- _The task_: Copy each line of the records below that mentions the word "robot".

- _Data_:
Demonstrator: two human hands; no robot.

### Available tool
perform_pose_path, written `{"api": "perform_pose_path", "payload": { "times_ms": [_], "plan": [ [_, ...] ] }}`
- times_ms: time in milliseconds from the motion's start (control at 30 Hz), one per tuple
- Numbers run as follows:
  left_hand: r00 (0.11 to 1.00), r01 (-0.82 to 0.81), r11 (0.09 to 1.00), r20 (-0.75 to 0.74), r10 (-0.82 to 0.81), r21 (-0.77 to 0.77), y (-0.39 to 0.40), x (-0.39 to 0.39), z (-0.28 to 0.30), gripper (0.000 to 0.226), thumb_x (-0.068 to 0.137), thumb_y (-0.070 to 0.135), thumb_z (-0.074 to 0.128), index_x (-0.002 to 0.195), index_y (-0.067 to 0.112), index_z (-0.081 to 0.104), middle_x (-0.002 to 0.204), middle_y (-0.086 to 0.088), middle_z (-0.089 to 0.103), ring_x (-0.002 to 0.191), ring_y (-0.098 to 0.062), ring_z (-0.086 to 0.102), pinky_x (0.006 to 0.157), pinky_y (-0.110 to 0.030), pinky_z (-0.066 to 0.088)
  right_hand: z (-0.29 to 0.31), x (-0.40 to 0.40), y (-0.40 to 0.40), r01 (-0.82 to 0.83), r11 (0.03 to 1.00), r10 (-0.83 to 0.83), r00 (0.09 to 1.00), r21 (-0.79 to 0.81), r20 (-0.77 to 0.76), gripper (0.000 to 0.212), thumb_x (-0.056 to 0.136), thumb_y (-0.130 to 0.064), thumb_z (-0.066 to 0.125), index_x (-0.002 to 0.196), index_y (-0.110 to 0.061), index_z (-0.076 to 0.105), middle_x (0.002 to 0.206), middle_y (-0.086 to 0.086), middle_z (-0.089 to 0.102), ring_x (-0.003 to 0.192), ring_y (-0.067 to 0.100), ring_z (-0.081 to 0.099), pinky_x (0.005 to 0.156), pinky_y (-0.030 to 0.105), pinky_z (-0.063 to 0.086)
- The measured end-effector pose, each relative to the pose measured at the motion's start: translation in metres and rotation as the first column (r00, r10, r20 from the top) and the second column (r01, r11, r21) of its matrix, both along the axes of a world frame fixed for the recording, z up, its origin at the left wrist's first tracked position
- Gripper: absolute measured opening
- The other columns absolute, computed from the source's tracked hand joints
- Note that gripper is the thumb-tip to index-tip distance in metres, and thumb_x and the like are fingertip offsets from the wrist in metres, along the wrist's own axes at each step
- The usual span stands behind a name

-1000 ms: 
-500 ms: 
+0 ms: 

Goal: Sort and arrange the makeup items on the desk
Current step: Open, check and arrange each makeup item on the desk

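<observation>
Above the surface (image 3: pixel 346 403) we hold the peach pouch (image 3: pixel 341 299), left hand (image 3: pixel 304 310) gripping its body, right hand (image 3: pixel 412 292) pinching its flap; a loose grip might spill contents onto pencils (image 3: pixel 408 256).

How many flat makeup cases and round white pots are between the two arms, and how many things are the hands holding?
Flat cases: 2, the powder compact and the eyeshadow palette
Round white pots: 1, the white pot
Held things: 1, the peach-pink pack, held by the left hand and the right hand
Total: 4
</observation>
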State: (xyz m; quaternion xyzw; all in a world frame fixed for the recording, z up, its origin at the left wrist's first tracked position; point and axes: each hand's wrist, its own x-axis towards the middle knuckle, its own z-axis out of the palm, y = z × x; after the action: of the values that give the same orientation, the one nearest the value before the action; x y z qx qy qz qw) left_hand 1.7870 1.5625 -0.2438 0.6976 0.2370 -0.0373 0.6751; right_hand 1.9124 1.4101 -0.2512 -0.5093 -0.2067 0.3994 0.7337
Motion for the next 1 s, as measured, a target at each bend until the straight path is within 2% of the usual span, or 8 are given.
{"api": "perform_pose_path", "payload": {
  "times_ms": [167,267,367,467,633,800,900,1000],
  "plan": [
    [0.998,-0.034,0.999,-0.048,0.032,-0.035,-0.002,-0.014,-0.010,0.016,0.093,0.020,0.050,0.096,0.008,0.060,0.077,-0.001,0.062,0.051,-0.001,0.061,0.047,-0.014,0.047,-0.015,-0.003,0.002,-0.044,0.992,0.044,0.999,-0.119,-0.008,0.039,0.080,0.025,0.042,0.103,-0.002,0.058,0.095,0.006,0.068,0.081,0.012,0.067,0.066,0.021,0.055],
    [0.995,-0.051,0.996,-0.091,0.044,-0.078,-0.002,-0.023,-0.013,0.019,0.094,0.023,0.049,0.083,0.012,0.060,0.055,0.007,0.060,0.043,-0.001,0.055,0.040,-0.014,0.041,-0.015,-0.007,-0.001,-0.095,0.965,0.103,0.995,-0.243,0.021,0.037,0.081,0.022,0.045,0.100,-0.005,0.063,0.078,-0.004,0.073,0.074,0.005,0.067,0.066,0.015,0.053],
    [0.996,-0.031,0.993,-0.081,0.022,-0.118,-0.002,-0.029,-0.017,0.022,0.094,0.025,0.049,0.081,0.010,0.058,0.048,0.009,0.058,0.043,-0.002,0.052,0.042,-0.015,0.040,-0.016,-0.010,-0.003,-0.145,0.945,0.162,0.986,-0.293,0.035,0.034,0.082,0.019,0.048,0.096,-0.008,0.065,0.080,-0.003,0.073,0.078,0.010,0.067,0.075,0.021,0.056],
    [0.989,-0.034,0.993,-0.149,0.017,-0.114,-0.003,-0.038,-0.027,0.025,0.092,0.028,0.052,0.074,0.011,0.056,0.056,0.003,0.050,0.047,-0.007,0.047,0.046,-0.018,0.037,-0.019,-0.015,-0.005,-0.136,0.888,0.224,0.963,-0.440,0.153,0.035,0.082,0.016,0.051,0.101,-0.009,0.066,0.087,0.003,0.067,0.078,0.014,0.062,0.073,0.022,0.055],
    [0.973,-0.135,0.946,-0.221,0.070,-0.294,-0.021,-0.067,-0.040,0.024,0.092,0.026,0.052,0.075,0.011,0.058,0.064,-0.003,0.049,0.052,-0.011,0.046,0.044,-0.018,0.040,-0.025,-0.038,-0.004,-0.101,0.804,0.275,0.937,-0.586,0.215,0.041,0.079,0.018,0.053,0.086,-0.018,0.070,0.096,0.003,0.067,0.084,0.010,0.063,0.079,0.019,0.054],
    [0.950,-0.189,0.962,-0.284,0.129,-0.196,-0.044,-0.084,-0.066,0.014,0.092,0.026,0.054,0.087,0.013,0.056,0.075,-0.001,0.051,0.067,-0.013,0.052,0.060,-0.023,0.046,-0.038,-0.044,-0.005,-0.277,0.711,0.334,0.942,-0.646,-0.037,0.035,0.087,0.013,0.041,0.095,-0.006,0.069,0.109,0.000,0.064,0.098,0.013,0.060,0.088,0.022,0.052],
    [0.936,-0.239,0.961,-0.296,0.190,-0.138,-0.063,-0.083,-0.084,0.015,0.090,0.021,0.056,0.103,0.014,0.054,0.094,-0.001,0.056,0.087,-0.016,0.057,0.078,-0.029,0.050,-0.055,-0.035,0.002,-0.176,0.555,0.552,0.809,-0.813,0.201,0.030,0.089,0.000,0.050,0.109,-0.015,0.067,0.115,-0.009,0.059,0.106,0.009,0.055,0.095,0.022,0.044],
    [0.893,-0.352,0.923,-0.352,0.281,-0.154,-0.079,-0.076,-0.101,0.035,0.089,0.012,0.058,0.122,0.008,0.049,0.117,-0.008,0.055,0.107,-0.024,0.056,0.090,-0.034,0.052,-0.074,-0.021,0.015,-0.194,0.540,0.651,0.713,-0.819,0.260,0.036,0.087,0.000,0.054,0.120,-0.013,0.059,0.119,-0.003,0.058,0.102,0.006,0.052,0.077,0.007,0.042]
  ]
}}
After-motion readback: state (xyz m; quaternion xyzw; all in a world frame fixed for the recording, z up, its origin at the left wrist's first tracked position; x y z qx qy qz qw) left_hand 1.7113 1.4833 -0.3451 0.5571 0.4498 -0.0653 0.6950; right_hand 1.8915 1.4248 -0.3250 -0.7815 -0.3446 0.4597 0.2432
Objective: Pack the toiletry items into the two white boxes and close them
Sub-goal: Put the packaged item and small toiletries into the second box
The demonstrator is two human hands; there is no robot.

- _Answer to this problem_:
Demonstrator: two human hands; no robot.
The demonstrator is two human hands; there is no robot.

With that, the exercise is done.